Personal information
- Full name: Amaury Armindo Bischoff
- Date of birth: 31 March 1987 (age 39)
- Place of birth: Colmar, France
- Height: 1.77 m (5 ft 10 in)
- Position: Central midfielder

Youth career
- Colmar
- 2004–2005: Strasbourg

Senior career*
- Years: Team / Apps / (Gls)
- 2005–2008: Werder Bremen II / 62 / (6)
- 2006–2008: Werder Bremen / 0 / (0)
- 2008–2009: Arsenal / 1 / (0)
- 2009–2011: Académica / 10 / (0)
- 2010: → Aves (loan) / 10 / (1)
- 2011–2012: Aves / 20 / (1)
- 2012–2017: Preußen Münster / 142 / (30)
- 2017–2019: Hansa Rostock / 51 / (2)
- 2019–2021: Bahlinger SC / 29 / (3)
- 2021–2023: Colmar / 18 / (0)
- Total:  / 343 / (43)

International career
- France U18
- 2009: Portugal U21 / 1 / (1)

= Amaury Bischoff =

Footballer (born 1987)

Amaury Armindo Bischoff (born 31 March 1987) is a former professional footballer who played as a central midfielder.

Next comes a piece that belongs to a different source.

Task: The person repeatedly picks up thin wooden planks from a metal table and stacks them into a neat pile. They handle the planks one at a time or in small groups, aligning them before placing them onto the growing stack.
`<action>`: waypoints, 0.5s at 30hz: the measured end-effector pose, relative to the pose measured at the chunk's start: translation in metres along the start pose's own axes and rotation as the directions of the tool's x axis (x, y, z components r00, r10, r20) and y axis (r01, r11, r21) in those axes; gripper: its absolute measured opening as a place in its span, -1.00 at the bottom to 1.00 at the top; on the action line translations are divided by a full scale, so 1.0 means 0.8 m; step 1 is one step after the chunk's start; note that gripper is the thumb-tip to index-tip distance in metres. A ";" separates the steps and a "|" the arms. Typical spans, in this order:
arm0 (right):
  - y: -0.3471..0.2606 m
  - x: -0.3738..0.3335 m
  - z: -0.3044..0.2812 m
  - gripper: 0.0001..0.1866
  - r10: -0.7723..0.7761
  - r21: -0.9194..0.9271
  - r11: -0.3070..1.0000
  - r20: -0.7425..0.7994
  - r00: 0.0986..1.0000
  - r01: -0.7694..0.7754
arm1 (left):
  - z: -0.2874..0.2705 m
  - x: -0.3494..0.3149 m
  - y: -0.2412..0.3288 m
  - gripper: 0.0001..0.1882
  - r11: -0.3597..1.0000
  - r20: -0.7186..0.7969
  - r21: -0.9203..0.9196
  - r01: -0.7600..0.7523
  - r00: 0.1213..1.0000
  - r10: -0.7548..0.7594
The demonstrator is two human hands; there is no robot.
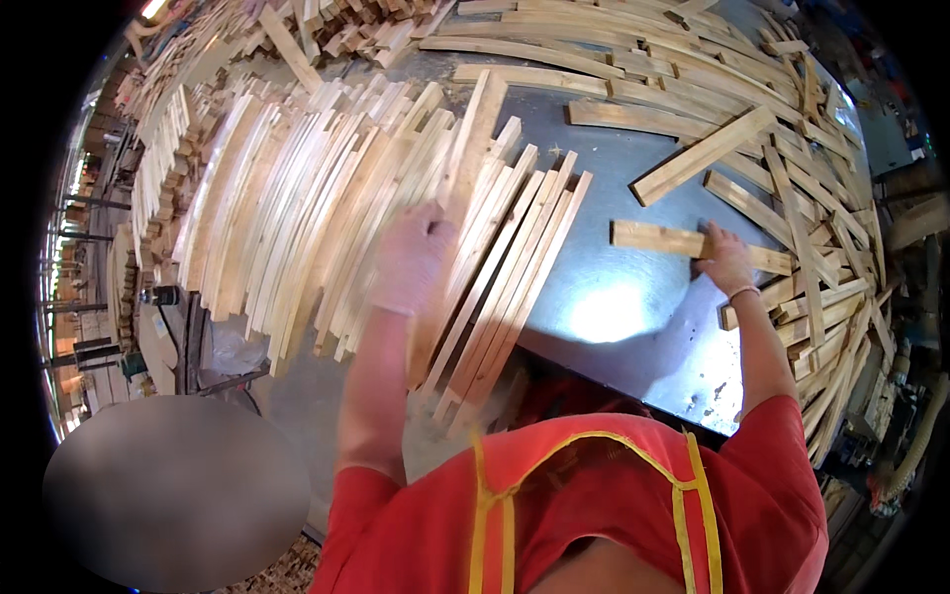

After starting out at Werder Bremen, he went on to spend most of his career in Germany, mainly with Preußen Münster. He also had a one-year spell in England, with Arsenal.

Born in France, Bischoff represented both that country and Portugal at youth level.

==Club career==
===Early years===
Born in Colmar, Haut-Rhin to a French father – from Alsace – and a Portuguese mother, Bischoff began his football career at SR Colmar, finishing his development at Strasbourg. Aged 18, he moved to Germany and signed for Werder Bremen, going on to spend the majority of his spell with the reserve side but training with the main squad several times.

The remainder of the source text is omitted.